First the question is if there really are 30+ million, without insurance, who WANT insurance and I believe this is highly questionable.
I was unemployed for 7 months then started my own business which I netted 40K last year and somehow I prioritized healthcare coverage for my family of 4. This really becomes a question of desire. I know a number of much younger (healthy) folks who absolutely do not want insurance period. Nor do they want to pay for every one elses insurance and I'm pretty sure they don't want a government mandate that they must spend their money this way.
The point is we have a percentage of Americans, probably much less than the 10% of the population media would have us believe, who want insurance.
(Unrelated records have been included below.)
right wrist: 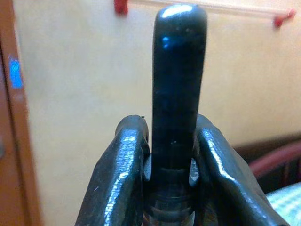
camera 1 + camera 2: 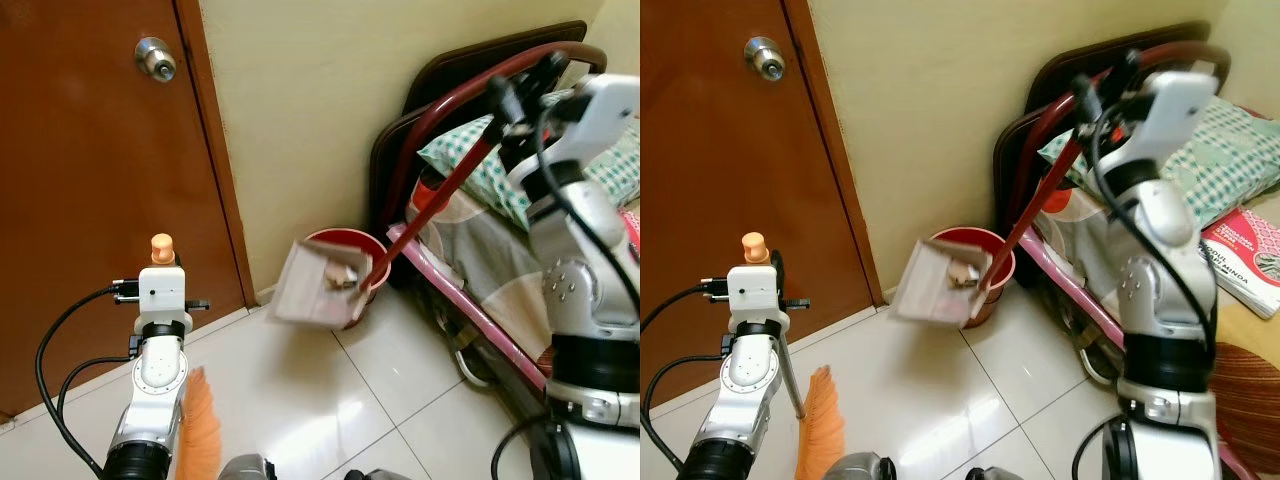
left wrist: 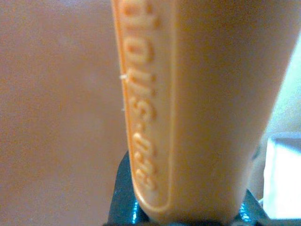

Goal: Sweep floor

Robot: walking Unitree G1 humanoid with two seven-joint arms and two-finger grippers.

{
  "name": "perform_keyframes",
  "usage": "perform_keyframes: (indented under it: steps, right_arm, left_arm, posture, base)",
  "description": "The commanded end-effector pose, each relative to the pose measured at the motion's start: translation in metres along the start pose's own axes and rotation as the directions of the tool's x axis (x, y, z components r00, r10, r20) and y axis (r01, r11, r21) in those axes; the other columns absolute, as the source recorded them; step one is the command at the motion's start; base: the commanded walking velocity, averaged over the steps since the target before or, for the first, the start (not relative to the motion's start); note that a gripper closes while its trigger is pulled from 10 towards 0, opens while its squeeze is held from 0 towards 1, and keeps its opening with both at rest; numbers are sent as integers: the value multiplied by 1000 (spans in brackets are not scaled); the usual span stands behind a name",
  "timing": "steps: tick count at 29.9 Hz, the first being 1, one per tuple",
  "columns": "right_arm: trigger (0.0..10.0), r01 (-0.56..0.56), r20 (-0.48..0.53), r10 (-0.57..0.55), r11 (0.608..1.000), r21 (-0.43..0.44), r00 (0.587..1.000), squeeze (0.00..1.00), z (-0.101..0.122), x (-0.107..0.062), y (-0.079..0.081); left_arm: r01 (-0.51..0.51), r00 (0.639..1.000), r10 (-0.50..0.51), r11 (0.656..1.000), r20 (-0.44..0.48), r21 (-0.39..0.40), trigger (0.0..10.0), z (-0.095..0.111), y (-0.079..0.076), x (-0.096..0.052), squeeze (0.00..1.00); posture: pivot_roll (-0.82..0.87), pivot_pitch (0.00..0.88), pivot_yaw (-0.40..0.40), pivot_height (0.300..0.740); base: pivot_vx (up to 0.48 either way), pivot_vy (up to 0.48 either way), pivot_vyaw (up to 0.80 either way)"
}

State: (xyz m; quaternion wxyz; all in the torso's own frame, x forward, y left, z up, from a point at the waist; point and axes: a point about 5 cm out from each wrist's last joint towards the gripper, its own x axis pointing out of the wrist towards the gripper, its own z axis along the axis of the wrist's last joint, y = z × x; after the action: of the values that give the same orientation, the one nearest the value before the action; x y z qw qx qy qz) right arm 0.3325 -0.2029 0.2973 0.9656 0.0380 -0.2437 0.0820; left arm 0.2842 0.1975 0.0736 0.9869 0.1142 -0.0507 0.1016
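The sweeping looks close to finished: the right gripper (image 1: pixel 170 155) is clenched on the black end of the dustpan's long red handle (image 2: pixel 455 188), and the dustpan (image 2: pixel 315 290) hangs tilted at the rim of the red bin (image 2: pixel 352 243), debris still in it. What seems left is tipping that out. The left gripper (image 3: pixel 183 214) clamps the orange broom handle (image 3: pixel 202 108), its bristles (image 2: pixel 822 425) low above the white tiled floor (image 2: pixel 300 400). The bin sits in the floor's corner between the brown door (image 2: pixel 90 180) and the bed (image 2: pixel 480 260), leaving a tight gap.
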Motion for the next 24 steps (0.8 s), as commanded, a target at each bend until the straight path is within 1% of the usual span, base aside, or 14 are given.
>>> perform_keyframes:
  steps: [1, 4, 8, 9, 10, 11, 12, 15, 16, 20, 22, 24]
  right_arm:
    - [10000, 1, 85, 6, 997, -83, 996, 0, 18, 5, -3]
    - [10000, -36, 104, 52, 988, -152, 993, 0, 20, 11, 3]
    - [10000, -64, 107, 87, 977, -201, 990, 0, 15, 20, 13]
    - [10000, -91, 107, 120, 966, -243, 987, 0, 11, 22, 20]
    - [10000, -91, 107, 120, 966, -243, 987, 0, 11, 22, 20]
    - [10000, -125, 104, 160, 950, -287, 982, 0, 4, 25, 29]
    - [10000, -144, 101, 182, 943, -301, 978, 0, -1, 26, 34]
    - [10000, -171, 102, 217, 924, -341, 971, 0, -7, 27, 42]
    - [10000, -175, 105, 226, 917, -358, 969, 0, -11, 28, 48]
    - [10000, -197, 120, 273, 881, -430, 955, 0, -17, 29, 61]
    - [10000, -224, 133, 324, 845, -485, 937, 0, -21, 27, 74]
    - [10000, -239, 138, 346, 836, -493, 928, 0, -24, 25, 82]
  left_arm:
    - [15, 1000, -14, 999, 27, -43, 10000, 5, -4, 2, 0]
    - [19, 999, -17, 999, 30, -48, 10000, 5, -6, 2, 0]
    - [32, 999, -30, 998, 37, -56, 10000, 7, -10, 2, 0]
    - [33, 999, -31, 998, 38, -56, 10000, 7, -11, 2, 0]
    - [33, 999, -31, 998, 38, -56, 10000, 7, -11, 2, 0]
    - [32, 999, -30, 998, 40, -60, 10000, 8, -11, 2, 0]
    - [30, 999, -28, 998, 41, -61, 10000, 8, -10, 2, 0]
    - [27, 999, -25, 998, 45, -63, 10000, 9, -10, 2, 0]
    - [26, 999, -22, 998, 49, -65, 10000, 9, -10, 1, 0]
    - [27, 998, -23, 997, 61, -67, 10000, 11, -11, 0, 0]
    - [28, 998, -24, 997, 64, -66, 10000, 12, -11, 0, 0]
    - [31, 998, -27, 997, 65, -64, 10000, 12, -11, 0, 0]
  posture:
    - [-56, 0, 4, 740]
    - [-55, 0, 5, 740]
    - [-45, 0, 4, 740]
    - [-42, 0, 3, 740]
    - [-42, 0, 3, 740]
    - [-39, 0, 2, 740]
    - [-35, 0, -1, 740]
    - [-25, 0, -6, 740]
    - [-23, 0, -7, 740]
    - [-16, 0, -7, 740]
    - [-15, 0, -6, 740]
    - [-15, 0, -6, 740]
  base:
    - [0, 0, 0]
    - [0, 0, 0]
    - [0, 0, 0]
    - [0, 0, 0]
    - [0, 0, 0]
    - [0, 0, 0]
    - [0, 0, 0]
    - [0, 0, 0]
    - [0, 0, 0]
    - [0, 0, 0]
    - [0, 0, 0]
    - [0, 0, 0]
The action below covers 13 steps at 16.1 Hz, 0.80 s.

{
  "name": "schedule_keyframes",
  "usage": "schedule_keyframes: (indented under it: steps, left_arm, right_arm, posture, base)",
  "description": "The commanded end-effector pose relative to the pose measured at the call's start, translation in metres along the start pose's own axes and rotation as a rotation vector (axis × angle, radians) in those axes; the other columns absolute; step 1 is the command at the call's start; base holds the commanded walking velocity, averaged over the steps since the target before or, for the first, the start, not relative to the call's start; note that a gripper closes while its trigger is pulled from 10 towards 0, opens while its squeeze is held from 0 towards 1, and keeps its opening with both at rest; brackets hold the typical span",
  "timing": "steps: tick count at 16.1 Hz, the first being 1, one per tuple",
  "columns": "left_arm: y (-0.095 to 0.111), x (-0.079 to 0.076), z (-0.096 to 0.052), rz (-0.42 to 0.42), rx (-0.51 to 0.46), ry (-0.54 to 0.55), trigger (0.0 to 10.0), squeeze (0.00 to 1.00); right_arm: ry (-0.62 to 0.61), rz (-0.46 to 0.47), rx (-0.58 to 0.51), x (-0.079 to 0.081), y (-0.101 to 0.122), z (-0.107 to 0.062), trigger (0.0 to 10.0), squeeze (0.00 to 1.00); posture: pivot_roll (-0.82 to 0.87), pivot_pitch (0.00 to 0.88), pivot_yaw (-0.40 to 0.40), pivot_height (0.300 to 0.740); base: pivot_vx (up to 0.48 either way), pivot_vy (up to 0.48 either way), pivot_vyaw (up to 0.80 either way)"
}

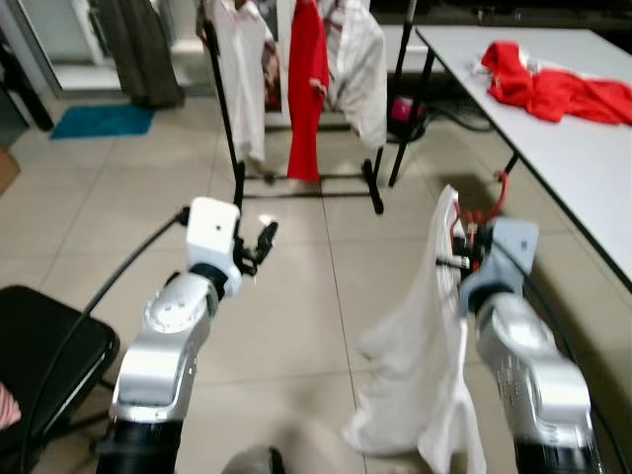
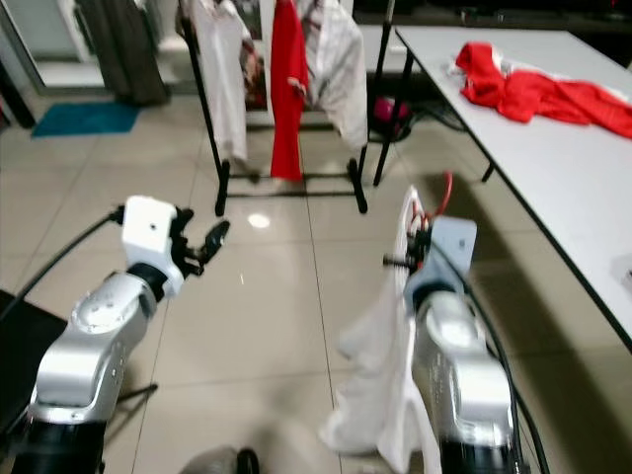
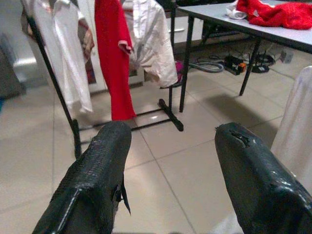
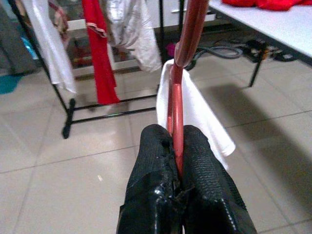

This is the problem and segment that we should be immediatly addressing.
Just a quick Math Exercise
For 30M folks (using your number) At $1200/ month buys a family of 4 roughly a $1000 deductible policy (for reference, more expensive better coverage than I carry). Lets assume 2.5 people per family unit (just for aurgument). If you do the math we can buy insurance on the open market for 17.3B$ annually. That leaves us (94B CBO for reform annually for the current plan - 17.3B (30mln folks coverage)=76.7 B / year to go fix the real problems. Starting to sound like our government "oh its only a couple 10's of Billions"
How do we do it, eliminate pre-existing conditions. Oversimplification, but if your primary goal is to provide access to all who want insurance, this is the first step. Premiums will likely rise across the board, but what's new about that?